• [TASK ITEM]
Write out the data in full, exactly as shown.

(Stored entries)
====
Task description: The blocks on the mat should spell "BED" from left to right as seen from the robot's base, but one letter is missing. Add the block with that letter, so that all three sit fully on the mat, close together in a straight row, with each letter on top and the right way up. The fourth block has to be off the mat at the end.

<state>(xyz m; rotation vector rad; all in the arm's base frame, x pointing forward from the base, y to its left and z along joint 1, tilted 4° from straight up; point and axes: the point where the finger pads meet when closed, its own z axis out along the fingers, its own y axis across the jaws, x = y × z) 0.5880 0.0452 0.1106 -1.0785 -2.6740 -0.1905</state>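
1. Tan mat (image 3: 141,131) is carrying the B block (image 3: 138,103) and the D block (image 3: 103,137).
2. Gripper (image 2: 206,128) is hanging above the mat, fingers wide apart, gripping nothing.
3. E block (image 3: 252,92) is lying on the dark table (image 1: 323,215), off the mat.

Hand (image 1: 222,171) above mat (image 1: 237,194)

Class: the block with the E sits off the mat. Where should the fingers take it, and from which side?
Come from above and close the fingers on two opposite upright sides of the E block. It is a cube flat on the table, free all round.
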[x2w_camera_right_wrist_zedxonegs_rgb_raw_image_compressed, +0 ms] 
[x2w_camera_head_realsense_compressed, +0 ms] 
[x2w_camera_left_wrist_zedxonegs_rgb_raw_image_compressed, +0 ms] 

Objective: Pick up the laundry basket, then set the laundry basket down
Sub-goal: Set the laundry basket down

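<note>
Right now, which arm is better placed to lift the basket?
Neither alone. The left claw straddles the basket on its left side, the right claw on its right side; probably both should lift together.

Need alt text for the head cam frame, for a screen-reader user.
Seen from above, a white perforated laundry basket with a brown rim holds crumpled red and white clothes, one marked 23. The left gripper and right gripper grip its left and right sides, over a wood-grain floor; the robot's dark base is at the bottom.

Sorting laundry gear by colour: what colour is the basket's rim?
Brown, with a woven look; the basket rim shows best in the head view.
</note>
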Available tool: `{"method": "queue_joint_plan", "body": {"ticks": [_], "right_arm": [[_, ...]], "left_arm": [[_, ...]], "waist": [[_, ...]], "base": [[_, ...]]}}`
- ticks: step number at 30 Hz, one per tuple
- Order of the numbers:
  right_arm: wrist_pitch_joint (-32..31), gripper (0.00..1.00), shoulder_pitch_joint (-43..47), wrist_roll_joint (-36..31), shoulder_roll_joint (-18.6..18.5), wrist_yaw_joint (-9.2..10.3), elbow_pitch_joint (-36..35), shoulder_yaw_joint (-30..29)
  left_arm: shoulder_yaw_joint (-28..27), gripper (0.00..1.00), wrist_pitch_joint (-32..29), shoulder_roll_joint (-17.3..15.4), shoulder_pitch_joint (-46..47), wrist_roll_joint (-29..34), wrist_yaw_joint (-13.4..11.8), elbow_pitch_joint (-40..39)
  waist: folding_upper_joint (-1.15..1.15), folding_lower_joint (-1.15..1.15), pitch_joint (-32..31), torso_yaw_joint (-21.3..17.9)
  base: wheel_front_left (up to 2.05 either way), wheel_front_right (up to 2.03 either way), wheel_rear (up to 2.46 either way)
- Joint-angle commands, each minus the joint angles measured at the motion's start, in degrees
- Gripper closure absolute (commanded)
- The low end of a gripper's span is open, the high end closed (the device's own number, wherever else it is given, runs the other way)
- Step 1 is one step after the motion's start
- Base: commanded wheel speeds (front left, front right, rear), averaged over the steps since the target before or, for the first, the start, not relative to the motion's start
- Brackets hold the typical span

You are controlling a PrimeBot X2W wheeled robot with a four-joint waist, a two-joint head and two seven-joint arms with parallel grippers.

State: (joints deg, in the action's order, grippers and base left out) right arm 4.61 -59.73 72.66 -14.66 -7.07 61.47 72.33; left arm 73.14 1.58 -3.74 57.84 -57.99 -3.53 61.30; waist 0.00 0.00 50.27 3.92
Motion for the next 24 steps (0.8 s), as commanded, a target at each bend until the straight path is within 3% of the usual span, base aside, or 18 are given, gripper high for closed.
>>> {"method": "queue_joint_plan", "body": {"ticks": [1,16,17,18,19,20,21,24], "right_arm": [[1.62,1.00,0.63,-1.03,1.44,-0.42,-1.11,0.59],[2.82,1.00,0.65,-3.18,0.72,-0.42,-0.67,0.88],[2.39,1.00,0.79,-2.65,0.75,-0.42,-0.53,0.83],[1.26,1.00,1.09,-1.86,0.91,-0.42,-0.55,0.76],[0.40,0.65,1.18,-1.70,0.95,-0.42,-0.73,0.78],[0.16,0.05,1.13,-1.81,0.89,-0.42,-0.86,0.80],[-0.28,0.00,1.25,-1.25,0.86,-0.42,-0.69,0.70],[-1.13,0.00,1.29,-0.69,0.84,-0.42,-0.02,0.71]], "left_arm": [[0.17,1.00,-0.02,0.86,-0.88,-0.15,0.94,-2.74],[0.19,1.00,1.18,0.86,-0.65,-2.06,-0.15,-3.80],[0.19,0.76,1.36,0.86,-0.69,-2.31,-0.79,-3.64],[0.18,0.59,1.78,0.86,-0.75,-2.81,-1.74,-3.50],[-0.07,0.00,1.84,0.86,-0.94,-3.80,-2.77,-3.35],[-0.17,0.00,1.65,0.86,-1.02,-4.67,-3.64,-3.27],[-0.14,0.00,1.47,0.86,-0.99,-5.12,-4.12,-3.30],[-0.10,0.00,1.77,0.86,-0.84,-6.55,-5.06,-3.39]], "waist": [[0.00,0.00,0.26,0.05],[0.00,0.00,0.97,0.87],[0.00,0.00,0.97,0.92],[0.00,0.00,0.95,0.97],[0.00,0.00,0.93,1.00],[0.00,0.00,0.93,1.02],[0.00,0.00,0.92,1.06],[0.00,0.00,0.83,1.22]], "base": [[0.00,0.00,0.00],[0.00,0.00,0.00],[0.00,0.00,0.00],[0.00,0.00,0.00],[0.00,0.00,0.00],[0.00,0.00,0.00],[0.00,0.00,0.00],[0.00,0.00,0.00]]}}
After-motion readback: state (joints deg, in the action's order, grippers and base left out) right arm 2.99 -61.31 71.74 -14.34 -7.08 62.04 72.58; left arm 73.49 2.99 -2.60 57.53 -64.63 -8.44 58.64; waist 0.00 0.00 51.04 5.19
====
• [WRITTEN SOLUTION]
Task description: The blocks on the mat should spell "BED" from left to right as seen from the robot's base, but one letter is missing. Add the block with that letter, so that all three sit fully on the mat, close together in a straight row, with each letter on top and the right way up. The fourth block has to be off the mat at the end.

<state>(xyz m; rotation vector rad; all in the arm's base frame, x pointing forward from the base, y to its left and z along joint 1, tilted 4° from straight up; point and axes: the point where the finger pads meet when closed, its own z axis out along the fingers, its own y axis across the jaws, x = y × z) 0.5880 0.0452 0.1106 -1.0785 -2.6740 -0.1905</state>
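1. Tan mat (image 3: 141,131) is carrying the B block (image 3: 138,103) and the D block (image 3: 103,137).
2. Gripper (image 2: 206,128) is hanging above the mat, fingers wide apart, gripping nothing.
3. E block (image 3: 252,92) is lying on the dark table (image 1: 323,215), off the mat.

Hand (image 1: 222,171) above mat (image 1: 237,194)

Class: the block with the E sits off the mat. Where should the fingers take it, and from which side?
Come from above and close the fingers on two opposite upright sides of the E block. It is a cube flat on the table, free all round.
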[x2w_camera_right_wrist_zedxonegs_rgb_raw_image_compressed, +0 ms] 
[x2w_camera_head_realsense_compressed, +0 ms] 
[x2w_camera_left_wrist_zedxonegs_rgb_raw_image_compressed, +0 ms] 

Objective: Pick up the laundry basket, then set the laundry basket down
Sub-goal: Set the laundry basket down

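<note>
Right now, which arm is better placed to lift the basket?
Neither alone. The left claw straddles the basket on its left side, the right claw on its right side; probably both should lift together.

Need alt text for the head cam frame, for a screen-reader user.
Seen from above, a white perforated laundry basket with a brown rim holds crumpled red and white clothes, one marked 23. The left gripper and right gripper grip its left and right sides, over a wood-grain floor; the robot's dark base is at the bottom.

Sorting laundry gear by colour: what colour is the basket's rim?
Brown, with a woven look; the basket rim shows best in the head view.
</note>
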Available tool: `{"method": "queue_joint_plan", "body": {"ticks": [_], "right_arm": [[_, ...]], "left_arm": [[_, ...]], "waist": [[_, ...]], "base": [[_, ...]]}}`
- ticks: step number at 30 Hz, one per tuple
- Order of the numbers:
  right_arm: wrist_pitch_joint (-32..31), gripper (0.00..1.00), shoulder_pitch_joint (-43..47), wrist_roll_joint (-36..31), shoulder_roll_joint (-18.6..18.5), wrist_yaw_joint (-9.2..10.3), elbow_pitch_joint (-36..35), shoulder_yaw_joint (-30..29)
  left_arm: shoulder_yaw_joint (-28..27), gripper (0.00..1.00), wrist_pitch_joint (-32..29), shoulder_roll_joint (-17.3..15.4), shoulder_pitch_joint (-46..47), wrist_roll_joint (-29..34), wrist_yaw_joint (-13.4..11.8), elbow_pitch_joint (-40..39)
  waist: folding_upper_joint (-1.15..1.15), folding_lower_joint (-1.15..1.15), pitch_joint (-32..31), torso_yaw_joint (-21.3..17.9)
  base: wheel_front_left (up to 2.05 either way), wheel_front_right (up to 2.03 either way), wheel_rear (up to 2.46 either way)
- Joint-angle commands, each minus the joint angles measured at the motion's start, in degrees
- Gripper closure absolute (commanded)
- The low end of a gripper's span is open, the high end closed (the device's own number, wherever else it is given, runs the other way)
- Step 1 is one step after the motion's start
- Base: commanded wheel speeds (front left, front right, rear), averaged over the steps since the target before or, for the first, the start, not relative to the motion's start
- Brackets hold the typical span

You are controlling a PrimeBot X2W wheeled robot with a four-joint waist, a two-joint head and two seven-joint arms with parallel grippers.

State: (joints deg, in the action's order, grippers and base left out) right arm 4.61 -59.73 72.66 -14.66 -7.07 61.47 72.33; left arm 73.14 1.58 -3.74 57.84 -57.99 -3.53 61.30; waist 0.00 0.00 50.27 3.92
Motion for the next 24 steps (0.8 s), as commanded, a target at each bend until the straight path is within 3% of the usual span, base aside, or 18 are given, gripper high for closed.
>>> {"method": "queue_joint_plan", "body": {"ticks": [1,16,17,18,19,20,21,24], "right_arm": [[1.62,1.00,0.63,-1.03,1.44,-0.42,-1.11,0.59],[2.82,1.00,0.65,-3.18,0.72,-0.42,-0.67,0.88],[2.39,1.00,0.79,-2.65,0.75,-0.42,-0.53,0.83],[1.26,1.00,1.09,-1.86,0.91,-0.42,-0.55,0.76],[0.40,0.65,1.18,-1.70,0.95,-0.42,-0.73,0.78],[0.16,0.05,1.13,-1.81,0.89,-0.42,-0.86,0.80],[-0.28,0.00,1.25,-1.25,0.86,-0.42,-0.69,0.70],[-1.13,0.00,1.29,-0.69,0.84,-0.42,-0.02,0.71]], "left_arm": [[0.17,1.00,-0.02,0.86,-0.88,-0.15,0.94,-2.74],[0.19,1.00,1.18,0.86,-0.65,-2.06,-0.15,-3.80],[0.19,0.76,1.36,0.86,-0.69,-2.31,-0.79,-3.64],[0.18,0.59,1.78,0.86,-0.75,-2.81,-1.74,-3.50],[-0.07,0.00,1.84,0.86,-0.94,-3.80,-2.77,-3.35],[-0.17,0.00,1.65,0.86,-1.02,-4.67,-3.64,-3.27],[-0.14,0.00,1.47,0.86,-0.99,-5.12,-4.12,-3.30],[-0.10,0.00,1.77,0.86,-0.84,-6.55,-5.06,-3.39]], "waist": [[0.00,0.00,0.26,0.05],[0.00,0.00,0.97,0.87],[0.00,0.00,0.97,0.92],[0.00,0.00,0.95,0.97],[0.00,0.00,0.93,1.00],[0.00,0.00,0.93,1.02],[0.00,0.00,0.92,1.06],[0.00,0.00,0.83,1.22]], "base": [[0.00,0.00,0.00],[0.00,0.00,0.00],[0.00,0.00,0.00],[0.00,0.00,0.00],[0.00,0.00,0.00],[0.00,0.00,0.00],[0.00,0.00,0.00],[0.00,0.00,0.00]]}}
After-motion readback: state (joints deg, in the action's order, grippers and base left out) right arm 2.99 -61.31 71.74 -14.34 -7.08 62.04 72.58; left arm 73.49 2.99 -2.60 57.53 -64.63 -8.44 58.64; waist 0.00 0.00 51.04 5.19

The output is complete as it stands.